On Dec 5, 2007 6:23 PM, Mike Tintner <[EMAIL PROTECTED]> wrote:
>
> Ben:  To publish your ideas
> > in academic journals, you need to ground them in the existing research
> > literature,
> > not in your own personal introspective observations.
>
> Big mistake. Think what would have happened if Freud had omitted the 40-odd
> examples of slips in The Psychopathology of Everyday Life (if I've got the
> right book!)

Obviously, Freud's reliance on introspection and qualitative experience had
plusses and minuses.  He generated a lot of nonsense as well as some
brilliant ideas.

But anyway, I was talking about style of exposition, not methodology of
doing work.  If Freud were a professor today, he would write in a different
style in order to get journal publications; though he might still write some
books in a more expository style as well.
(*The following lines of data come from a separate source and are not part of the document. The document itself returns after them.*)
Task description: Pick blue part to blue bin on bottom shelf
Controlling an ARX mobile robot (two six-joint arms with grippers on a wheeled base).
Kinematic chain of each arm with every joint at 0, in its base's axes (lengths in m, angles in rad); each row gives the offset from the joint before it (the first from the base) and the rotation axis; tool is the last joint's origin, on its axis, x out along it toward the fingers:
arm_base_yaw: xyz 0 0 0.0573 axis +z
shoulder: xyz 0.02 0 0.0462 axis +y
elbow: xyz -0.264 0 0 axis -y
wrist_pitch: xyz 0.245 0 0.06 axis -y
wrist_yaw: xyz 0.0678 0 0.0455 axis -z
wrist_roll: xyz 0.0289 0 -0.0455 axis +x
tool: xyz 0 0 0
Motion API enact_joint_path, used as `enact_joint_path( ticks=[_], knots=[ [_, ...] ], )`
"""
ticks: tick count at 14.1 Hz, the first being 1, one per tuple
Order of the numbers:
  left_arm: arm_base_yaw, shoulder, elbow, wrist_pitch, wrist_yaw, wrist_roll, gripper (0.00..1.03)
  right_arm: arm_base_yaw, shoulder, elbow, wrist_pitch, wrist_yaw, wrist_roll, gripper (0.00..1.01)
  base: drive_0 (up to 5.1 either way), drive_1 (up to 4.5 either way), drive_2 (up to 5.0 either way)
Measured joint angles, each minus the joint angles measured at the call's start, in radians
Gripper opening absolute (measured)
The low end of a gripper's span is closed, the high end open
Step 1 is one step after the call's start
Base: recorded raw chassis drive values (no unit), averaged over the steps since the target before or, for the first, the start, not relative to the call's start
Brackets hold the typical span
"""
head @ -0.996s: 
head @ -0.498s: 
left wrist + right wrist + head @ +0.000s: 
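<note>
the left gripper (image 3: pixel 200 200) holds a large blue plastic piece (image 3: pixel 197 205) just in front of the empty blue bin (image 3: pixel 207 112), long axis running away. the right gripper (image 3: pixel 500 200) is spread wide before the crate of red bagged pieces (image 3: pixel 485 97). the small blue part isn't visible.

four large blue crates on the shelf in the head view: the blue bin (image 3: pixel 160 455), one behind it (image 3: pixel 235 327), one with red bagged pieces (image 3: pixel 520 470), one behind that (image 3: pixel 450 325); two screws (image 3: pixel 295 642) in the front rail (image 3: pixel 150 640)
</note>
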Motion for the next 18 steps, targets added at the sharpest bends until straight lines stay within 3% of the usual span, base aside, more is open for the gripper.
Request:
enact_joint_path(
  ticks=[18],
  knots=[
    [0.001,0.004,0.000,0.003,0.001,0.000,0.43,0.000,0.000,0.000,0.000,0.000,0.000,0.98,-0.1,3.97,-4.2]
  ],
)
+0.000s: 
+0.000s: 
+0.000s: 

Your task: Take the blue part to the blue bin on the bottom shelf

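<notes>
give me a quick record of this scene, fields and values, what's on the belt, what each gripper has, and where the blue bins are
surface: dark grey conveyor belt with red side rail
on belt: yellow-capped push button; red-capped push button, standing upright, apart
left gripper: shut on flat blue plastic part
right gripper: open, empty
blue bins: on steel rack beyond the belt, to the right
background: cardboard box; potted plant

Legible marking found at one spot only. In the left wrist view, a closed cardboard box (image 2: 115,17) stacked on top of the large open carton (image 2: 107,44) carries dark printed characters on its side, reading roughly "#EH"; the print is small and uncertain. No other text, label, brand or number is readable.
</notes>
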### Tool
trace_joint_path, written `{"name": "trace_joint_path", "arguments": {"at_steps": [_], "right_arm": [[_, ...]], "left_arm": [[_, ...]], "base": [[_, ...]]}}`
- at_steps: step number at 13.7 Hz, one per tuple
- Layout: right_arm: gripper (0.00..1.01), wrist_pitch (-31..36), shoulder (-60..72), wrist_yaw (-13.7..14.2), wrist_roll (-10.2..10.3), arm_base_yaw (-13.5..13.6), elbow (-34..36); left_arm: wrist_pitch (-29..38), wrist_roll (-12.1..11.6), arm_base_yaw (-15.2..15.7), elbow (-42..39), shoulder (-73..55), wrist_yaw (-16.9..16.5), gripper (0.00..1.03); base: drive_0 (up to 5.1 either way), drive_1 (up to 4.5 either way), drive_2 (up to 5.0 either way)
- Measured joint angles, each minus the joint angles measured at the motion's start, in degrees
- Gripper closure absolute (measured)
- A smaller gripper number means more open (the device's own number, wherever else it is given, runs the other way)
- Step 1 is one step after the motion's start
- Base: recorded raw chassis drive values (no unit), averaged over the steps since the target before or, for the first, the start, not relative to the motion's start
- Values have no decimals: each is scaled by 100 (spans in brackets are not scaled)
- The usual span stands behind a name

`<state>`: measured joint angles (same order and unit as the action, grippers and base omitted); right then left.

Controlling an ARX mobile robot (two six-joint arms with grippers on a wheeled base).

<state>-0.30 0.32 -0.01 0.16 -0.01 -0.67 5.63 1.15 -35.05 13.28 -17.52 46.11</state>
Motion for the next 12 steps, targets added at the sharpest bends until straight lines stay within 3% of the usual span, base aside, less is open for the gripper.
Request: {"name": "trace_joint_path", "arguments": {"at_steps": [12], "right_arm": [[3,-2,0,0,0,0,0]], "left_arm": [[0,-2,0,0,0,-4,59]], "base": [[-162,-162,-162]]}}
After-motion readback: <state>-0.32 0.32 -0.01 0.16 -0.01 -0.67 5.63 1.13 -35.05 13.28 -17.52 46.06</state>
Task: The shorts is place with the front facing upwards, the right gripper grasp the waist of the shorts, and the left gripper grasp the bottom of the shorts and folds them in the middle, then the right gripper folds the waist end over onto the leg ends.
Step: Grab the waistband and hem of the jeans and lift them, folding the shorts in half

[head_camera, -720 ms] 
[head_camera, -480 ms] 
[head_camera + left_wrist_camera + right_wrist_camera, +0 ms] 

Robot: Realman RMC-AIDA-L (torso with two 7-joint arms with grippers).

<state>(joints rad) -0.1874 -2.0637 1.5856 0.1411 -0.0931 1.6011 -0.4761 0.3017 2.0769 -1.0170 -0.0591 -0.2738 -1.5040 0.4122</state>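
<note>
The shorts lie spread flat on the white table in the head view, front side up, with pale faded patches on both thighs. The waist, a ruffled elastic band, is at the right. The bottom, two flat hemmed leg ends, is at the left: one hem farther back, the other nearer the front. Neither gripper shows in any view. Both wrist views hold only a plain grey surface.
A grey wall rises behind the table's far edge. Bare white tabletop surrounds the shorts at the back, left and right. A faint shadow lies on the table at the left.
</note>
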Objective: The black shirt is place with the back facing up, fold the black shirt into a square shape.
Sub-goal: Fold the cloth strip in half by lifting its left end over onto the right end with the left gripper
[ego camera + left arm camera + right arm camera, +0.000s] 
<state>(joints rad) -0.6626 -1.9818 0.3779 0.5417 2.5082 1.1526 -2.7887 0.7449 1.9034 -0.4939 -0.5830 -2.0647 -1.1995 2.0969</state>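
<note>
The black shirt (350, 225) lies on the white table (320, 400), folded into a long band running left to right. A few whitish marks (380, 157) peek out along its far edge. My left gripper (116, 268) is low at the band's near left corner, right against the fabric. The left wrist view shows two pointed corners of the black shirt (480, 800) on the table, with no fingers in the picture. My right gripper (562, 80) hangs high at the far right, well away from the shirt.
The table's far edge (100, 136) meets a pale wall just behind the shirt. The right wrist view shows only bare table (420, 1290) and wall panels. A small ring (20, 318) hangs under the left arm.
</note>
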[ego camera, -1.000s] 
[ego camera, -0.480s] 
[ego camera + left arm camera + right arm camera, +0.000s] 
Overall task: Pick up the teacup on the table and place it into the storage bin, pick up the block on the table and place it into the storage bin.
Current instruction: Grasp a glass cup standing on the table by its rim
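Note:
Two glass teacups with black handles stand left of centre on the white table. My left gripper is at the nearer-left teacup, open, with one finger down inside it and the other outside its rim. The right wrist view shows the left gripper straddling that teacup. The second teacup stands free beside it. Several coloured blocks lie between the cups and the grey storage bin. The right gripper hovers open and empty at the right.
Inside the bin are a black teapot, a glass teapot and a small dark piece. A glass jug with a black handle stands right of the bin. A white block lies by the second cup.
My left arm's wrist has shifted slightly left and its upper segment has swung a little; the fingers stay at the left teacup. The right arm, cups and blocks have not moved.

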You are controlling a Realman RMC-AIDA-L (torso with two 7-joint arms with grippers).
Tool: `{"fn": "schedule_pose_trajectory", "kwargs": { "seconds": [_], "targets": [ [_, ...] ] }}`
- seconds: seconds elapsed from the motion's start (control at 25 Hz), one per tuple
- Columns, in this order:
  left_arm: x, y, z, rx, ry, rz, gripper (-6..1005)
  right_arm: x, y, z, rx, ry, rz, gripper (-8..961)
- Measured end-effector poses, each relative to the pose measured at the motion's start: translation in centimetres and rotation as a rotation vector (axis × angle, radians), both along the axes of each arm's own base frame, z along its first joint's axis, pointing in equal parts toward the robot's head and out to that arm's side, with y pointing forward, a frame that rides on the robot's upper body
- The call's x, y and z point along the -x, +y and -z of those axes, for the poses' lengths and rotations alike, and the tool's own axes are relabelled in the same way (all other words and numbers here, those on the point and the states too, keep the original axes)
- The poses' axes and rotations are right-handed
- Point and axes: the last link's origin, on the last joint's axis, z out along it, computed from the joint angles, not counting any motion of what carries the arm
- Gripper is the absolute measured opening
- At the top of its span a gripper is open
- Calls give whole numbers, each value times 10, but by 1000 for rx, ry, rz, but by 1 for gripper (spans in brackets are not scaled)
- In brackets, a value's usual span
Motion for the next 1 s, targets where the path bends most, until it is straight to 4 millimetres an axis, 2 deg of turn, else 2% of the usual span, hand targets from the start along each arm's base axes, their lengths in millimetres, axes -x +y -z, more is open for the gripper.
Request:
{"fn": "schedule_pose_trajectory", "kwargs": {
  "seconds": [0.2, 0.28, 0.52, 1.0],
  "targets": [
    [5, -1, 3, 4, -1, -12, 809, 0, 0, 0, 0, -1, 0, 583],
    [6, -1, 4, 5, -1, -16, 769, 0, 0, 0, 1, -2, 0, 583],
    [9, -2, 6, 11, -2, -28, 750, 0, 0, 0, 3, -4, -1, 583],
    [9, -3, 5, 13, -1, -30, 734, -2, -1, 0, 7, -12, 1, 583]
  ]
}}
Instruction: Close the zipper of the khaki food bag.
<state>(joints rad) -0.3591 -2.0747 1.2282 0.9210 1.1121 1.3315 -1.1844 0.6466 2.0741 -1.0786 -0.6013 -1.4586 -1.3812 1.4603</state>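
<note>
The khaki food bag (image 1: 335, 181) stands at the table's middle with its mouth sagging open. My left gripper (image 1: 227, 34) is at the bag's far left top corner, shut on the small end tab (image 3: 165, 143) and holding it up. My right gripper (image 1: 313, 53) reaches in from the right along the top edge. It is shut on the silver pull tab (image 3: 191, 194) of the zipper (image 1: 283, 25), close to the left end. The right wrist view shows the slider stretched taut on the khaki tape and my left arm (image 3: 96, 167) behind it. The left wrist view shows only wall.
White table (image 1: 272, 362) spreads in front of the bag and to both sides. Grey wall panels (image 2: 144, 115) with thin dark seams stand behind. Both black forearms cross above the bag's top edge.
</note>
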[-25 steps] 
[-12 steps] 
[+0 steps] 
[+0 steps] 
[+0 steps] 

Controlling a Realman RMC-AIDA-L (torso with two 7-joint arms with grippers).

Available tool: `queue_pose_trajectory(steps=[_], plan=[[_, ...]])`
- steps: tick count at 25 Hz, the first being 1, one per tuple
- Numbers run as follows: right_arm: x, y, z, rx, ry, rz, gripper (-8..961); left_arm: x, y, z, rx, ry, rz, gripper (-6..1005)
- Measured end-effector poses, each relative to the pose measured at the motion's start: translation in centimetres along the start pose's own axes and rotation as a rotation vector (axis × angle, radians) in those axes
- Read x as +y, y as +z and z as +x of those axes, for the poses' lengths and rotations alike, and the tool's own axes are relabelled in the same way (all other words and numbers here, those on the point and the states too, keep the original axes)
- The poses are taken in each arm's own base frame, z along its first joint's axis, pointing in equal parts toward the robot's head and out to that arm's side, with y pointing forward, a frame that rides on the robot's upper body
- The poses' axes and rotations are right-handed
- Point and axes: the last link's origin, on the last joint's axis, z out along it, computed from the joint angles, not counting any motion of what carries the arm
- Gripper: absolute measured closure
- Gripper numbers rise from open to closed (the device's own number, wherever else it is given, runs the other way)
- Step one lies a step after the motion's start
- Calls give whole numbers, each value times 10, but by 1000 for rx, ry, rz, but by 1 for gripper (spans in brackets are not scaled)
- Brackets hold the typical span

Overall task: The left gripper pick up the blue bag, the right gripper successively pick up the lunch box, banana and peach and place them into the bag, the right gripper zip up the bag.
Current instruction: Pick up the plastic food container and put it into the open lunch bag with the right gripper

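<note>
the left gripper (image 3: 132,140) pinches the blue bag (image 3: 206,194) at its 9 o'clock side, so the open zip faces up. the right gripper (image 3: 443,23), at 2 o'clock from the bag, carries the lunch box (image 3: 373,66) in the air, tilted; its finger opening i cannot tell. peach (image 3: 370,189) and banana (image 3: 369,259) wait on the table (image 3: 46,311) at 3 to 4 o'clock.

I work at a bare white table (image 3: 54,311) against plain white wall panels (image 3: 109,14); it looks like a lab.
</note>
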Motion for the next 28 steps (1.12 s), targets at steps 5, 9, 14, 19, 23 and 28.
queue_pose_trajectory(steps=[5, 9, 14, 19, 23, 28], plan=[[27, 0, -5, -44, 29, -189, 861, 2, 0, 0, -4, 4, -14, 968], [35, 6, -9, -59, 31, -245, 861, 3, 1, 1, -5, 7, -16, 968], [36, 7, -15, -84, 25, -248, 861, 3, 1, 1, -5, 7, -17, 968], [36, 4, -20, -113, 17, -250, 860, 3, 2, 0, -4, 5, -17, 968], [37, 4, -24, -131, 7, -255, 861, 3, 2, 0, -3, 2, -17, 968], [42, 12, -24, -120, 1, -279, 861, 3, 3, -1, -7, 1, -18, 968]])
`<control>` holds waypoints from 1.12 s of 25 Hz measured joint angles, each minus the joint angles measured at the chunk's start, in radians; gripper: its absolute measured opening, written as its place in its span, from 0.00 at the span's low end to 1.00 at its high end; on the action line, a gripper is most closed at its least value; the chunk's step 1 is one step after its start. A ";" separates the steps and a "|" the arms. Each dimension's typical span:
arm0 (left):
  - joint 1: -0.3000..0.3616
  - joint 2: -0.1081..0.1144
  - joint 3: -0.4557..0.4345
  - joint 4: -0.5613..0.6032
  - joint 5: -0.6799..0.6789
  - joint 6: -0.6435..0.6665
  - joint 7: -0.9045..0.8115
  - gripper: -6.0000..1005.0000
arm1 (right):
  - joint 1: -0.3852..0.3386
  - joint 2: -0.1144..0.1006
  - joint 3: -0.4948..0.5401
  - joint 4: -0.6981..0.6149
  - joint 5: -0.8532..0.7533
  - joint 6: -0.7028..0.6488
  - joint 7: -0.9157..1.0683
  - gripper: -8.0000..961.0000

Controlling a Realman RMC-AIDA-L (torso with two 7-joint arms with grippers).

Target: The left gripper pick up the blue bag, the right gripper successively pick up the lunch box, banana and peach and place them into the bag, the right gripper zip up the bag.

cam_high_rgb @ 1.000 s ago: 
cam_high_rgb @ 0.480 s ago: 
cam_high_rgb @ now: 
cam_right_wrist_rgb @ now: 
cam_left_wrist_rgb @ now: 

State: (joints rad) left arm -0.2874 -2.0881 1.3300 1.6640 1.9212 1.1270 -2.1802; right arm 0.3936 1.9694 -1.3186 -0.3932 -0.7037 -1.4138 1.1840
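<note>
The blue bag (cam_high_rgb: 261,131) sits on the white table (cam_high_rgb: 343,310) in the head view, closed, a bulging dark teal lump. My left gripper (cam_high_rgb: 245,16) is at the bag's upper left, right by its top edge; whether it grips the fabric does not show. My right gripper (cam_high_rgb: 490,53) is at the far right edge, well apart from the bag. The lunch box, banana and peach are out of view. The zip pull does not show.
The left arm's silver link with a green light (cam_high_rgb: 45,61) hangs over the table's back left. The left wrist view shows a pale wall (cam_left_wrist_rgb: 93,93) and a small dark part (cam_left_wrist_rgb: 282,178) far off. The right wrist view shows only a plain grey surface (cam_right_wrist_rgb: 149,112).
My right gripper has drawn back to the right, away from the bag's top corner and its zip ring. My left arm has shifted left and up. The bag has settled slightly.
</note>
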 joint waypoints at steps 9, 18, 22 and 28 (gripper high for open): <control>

I was pointing out that, due to the style of exposition required in contemporary
academic culture, one can easily get a false impression that no one in academia
is doing original thinking -- but the truth is that, even if you DO
original thinking,
you are required in writing your ideas up for publication to give them
the appearance
of minimal originality via grounding them exorbitantly in the prior
literature (even if in fact
their conception had nothing, or very little, to do with the prior
literature).  I'm not
saying I like this -- I'm just describing the reality.  Also, in the
psych literature, grounding
an idea in your own personal observations is not acceptable and is not
going to get
you published -- unless of course you're a clinical psychologist,
which I am not.

The scientific heavyweights are the people who are heavily
> grounded. The big difference between Darwin and Wallace is all those
> examples/research, and not the creative idea.

That is an unwarranted overgeneralization.

Anyway YOU were the one who was harping on the lack of creativity in AGI.

Now you've changed your tune and are harping on the lack of {creativity coupled
with a lot of empirical research}

Ever consider that this research is going on RIGHT NOW?  I don't know why you
think it should be instantaneous.  A number of us are doing concrete
research work
aimed at investigating our creative ideas about AGI.  Research is
hard.  It takes
time.  Darwin's research took time.  The Manhattan Project took time.  etc.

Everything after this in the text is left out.